15 July 2010
Day 110: Rise and Shine
There's a conversation in this book that I've had with countless numbers of people, mostly family. It basically goes like this:
"I'm not having kids."
"You'll change your mind."
You know what, fuck that. It doesn't matter if I'll change my mind in the future, at the moment, I. Do. Not. Want. Kids. Why not just take that at face value? If you wonder why teenagers get so pissed off, it might be because you don't take them seriously. I've had these feelings since I was about 12; that is over thirteen years that I've stuck with a decision. That's longer than most people like their tattoos.
Let's just pretend for a moment you really like doing things to your body that other people think are crazy, or you don't do things to your body that people think you should do. It's still your body and those people have no right to make comments about what you should and should not do. The only exception might be a doctor or other health professional, but even when it comes down to that you still have the right to fuck up your own body if you damn well please. When it comes down to it, deciding to have or not have children is still a decision about what to do with your body.

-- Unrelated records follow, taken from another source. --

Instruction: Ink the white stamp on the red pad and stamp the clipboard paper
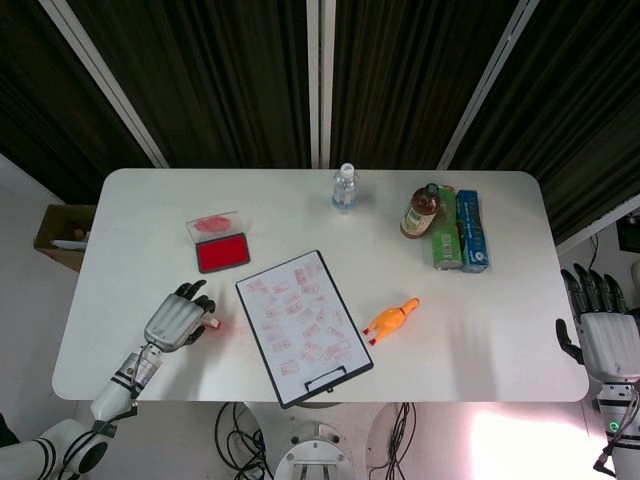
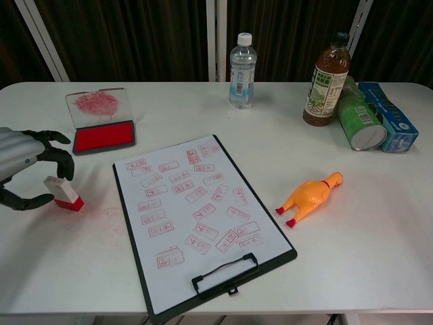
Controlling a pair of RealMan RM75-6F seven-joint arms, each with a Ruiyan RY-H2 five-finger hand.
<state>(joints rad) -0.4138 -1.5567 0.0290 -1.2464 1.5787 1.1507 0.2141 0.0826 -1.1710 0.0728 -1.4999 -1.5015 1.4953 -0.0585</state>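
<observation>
Chest view shows your left hand (image 2: 27, 169) at the table's (image 2: 365, 223) near-left edge, its dark fingers curled around the white stamp (image 2: 63, 192) from both sides; whether they actually touch it you cannot tell. The stamp is a small white block with a red base, standing tilted just left of the clipboard (image 2: 135, 271). That black board holds a white paper (image 2: 196, 217) covered in red rectangular prints, a wire clip at its near end. Beyond the stamp lies the red pad (image 2: 103, 136), a flat case with its ink-smeared clear lid propped open. Far back stand a clear water bottle (image 2: 241, 71) and a brown tea bottle (image 2: 327, 81); a green can (image 2: 358, 122) and blue box (image 2: 387, 116) lie beside it. A rubber chicken (image 2: 308, 198) lies right of the clipboard. Your right hand (image 1: 605, 335) hangs off the table's right edge, fingers spread and empty.
</observation>
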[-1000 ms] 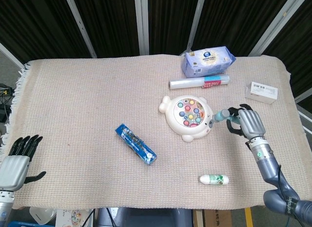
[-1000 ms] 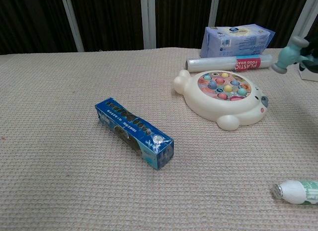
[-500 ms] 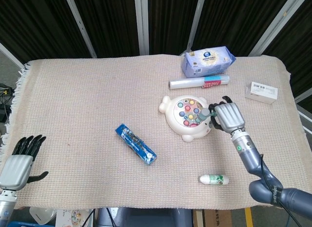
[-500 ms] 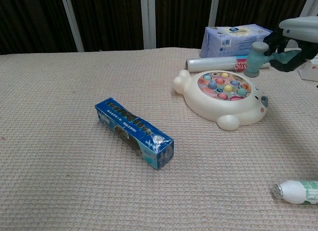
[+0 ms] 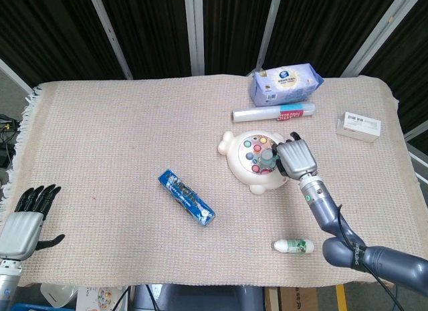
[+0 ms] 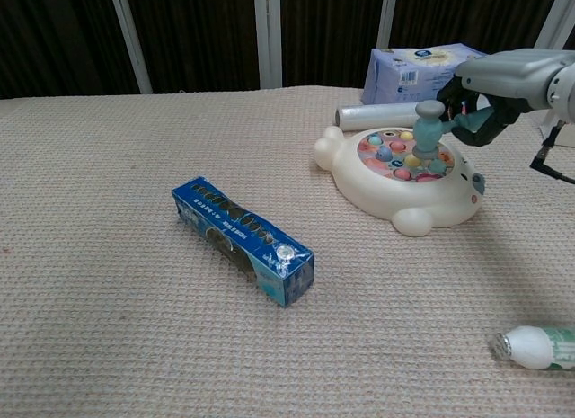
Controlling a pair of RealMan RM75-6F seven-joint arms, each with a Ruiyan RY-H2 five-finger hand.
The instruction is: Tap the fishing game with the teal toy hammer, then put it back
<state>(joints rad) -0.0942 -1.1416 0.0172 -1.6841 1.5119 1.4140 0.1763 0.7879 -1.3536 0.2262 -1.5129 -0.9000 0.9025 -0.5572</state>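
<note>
Right hand [image 6: 503, 76] grips teal hammer [image 6: 428, 130] by handle, fingers wrapped around it. Hammer head down on fishing game [image 6: 404, 177], touching coloured fish disc near its right side. Left hand [image 5: 23, 221] at table's near-left edge, fingers apart, holding nothing. Roll [image 6: 404, 116] behind game reads "PLASTIC FOOD WRAP", partly hidden. Tissue pack [image 5: 285, 83] behind roll, round blue logo, text illegible. Blue box [image 6: 243, 239], white box [image 5: 359, 126] with barcode label, and green-white tube [image 5: 293, 245]: print too small to read.
</note>
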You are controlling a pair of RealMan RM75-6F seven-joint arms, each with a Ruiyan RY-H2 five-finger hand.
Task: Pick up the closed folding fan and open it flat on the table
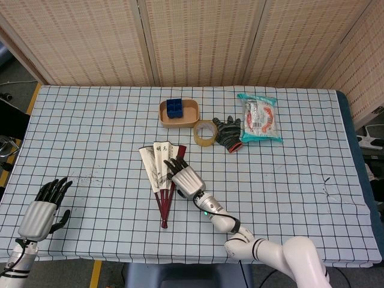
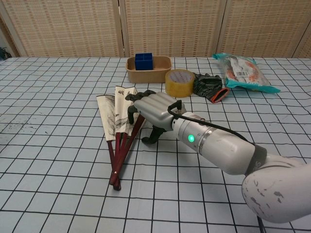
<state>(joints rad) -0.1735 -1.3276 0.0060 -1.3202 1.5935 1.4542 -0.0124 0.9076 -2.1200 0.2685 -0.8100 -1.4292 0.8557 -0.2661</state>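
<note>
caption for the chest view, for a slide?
Right hand reaches over the partly opened folding fan lying on the checked tablecloth.

A table [image 1: 288, 198] covered with a white cloth ruled in a dark grid fills most of the head view; the cloth hangs over the near edge at the bottom of the frame. Behind it, across the top, stands a folding screen [image 1: 198, 42] of woven tan panels in pale wooden frames. At the upper left a strip of grey floor [image 1: 18, 75] shows, and yellow tape [image 1: 96, 273] marks the floor at the lower left. The light is even and soft.
</note>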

People seem to forget that. It's not just a decision about lifestyle, but also about my body and my health. Children are great, I'm not denying that. I love my nephew, but I am a greedy, greedy person and I love my sleep. I am in no way prepared to deal with the little hellion that is likely to spring from my loins should I become pregnant. And please don't give me the whole, "No one is prepared speech." I've heard that one too. I don't think people realize exactly how tiresome the whole conversation is. So if you happen to be one of those people who condescends someone's decision not to produce children, please just bite your tongue and be thankful it's one less potential being to take up resources.